Ucapannya dia pelankan, Arthur melepaskan satu kancing teratas dress yang Anna pakai dan turun lagi.

"Saat gaun ini tak lagi melekat di tubuhmu, kau akan jauh lebih cantik, Istriku..."

"A-apa yang kau lakukan-"

Sia-sia Anna memprotesnya saat kata-katanya kembali tertelan begitu laki-laki itu mengecup bibirnya lagi.

"Aku menginginkanmu istriku, malam ini juga," bisik Arthur menarik lepaskan gaun panjang yang Anna pakai.

"Arthur, tidak aakhh..." Anna meremas punggung laki-laki itu saat permainan yang sesungguhnya Arthur mulai.

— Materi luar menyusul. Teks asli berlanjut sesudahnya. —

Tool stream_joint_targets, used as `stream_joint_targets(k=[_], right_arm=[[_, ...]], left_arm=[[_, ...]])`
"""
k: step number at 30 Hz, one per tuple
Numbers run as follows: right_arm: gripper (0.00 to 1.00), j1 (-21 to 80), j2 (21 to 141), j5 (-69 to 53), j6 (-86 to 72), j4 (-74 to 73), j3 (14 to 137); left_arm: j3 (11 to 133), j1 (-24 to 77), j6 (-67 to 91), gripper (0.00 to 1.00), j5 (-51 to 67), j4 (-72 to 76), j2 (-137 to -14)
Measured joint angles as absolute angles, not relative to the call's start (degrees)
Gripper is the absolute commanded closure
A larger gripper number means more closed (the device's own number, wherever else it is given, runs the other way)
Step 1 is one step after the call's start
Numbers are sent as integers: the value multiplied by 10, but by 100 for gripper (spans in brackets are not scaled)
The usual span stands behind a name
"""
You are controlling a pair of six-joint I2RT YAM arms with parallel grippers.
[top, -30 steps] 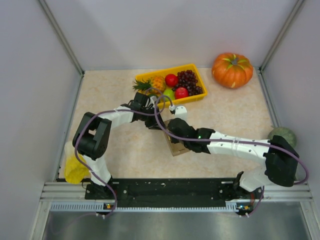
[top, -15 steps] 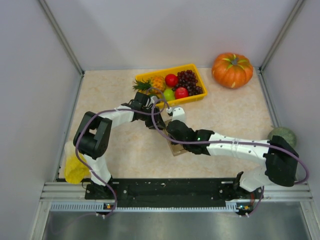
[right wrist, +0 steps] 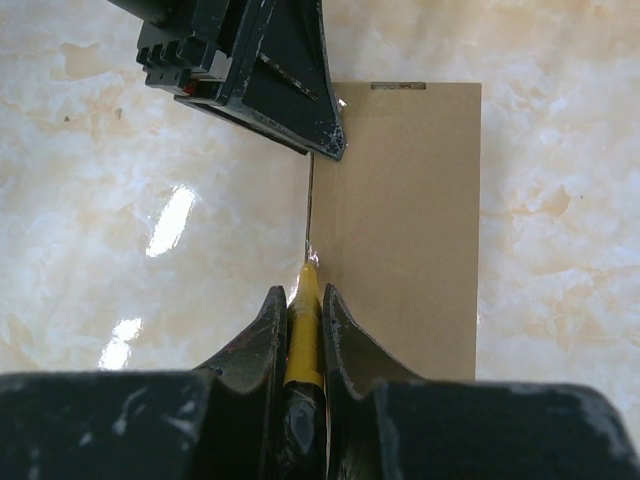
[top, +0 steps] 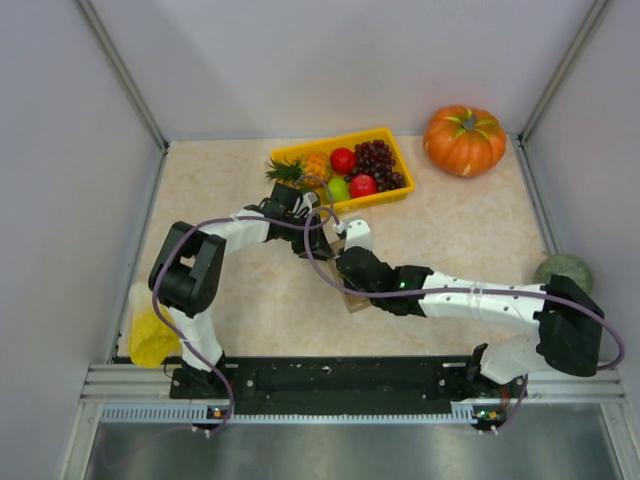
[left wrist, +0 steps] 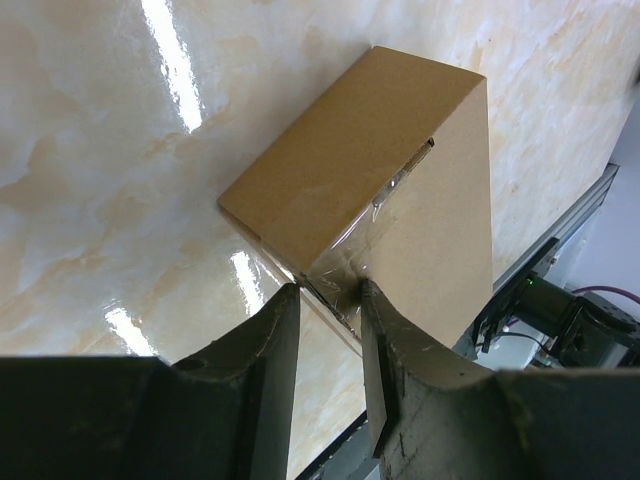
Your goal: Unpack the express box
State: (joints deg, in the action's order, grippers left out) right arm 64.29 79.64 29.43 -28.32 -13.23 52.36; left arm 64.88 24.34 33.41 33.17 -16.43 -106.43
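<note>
No text, label, brand, number or sign can be made out anywhere; the express box (left wrist: 340, 170) is seen plain brown

**Bright, even light; glare up close**

Top view sharp, shadows soft. White glare streaks the glossy bench (left wrist: 90, 230) in both wrist views; tape (left wrist: 375, 205) on the express box (left wrist: 340, 170) glints. Left gripper (left wrist: 328, 300) and right gripper (right wrist: 303, 300) sit dark and blurred in front.

A yellow rectangular plastic tray (top: 335, 141) sits at the far middle of the beige marbled tabletop (top: 470, 230), holding a small pineapple (top: 312, 166), 2 red round fruits (top: 343, 160), 1 green fruit (top: 339, 187) and dark purple grapes (top: 378, 160). An orange ribbed pumpkin (top: 464, 140) stands just right of it. A green round melon (top: 566, 271) lies at the right edge.
</note>
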Motion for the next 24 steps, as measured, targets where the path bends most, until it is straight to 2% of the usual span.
stream_joint_targets(k=[24], right_arm=[[100, 651, 769, 252, -286, -175, 502]], left_arm=[[653, 244, 330, 66, 332, -167, -1067]])
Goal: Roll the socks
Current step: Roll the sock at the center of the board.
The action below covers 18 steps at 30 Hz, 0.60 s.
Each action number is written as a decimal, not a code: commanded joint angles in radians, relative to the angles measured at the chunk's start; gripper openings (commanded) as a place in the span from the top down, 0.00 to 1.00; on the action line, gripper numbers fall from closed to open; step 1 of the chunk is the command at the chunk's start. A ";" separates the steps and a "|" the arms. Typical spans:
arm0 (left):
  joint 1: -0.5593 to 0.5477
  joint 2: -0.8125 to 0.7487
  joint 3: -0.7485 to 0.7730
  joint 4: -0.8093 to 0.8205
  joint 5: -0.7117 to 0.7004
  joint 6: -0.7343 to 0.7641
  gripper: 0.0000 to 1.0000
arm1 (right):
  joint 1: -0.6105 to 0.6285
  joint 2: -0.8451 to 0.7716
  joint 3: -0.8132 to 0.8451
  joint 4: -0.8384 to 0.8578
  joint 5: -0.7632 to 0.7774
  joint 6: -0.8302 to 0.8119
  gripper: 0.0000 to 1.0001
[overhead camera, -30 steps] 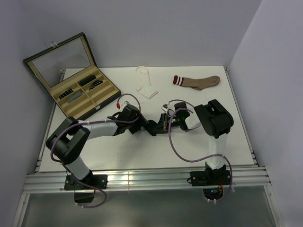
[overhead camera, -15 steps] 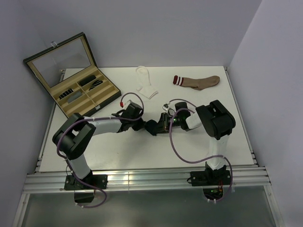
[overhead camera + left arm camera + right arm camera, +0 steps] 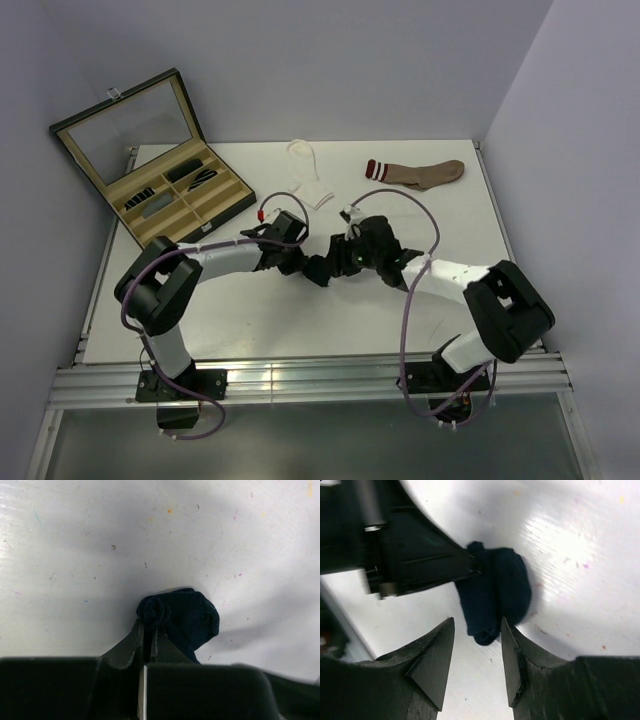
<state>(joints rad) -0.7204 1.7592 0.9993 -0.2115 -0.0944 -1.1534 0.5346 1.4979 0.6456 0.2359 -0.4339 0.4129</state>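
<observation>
Navy sock (image 3: 182,615), rolled into compact bundle, lies at middle of table (image 3: 300,320). Handover just made: your left jaws snapped shut, now pinch roll's edge; your right jaws released, half open, empty, straddling roll. White sock (image 3: 308,172) and brown sock (image 3: 420,173) lie flat at far edge, unrolled.

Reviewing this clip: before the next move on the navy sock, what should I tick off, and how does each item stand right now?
1. Grip: left gripper shut on the rolled edge of the navy sock: ok.
2. Release: right gripper jaws apart: ok. Whether its fingers touch the sock: cannot tell.
3. Bundle: navy sock bunched compact: ok.
4. Next item: white sock rolled: not ok, lies flat.
5. Last item: brown striped sock rolled: not ok, lies flat.
</observation>
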 commanded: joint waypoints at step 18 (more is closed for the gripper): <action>-0.005 0.045 0.076 -0.094 0.016 0.037 1.00 | 0.406 0.091 0.066 0.013 0.641 -0.312 0.48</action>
<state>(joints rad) -0.7204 1.7851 1.0466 -0.2649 -0.0860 -1.1374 0.9329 1.5597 0.6621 0.2249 0.1497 0.1360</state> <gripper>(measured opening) 0.046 0.524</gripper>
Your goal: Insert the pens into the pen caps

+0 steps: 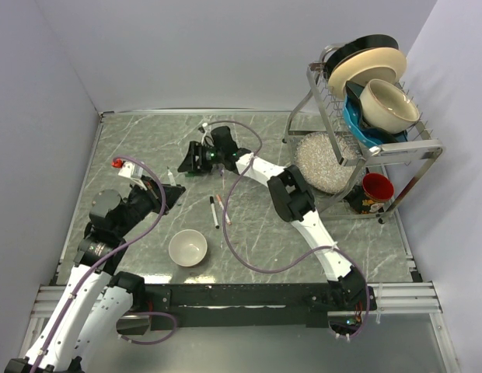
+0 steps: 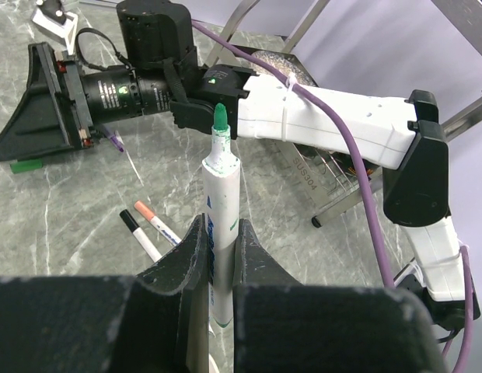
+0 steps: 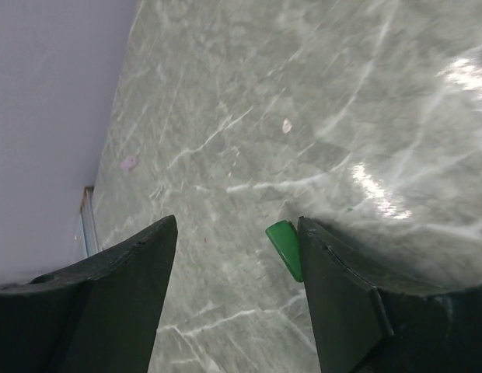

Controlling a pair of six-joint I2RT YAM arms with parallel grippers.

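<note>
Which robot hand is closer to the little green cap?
Right. The green cap lies inside the open right gripper. The left gripper is farther back, holding the green pen.

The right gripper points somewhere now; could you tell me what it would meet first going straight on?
Probably the green cap, lying on the table between the open fingers of the right gripper; depth is unclear.

Left gripper [image 2: 219, 227] pinched tight on the green-tipped pen [image 2: 221, 175], left arm [image 1: 109, 229] angled toward one o'clock. Right arm [image 1: 303, 214] stretches toward ten o'clock, right gripper [image 3: 237, 229] low, jaws spread wide.
</note>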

Kenyataannya Anna tidak mampu melawannya, sial sekali ia malah terbuai dengan permainan yang Arthur ciptakan dalam tempo yang lembut.

Dan malam ini Stesianna Hyerdi, kini kalah dari seorang Arthur Anderson.

Beberapa jam kemudian.

Arthur menyergah napasnya panjang, dan pelan menyunggar rambut hitamnya ke belakang. Dia duduk bersandar di atas ranjang dan menoleh menyelimuti Anna yang terlelap dengan tubuh polosnya.

Sejenak Arthur membiarkan jemarinya mengusap pipi putih nan lembut milik istrinya.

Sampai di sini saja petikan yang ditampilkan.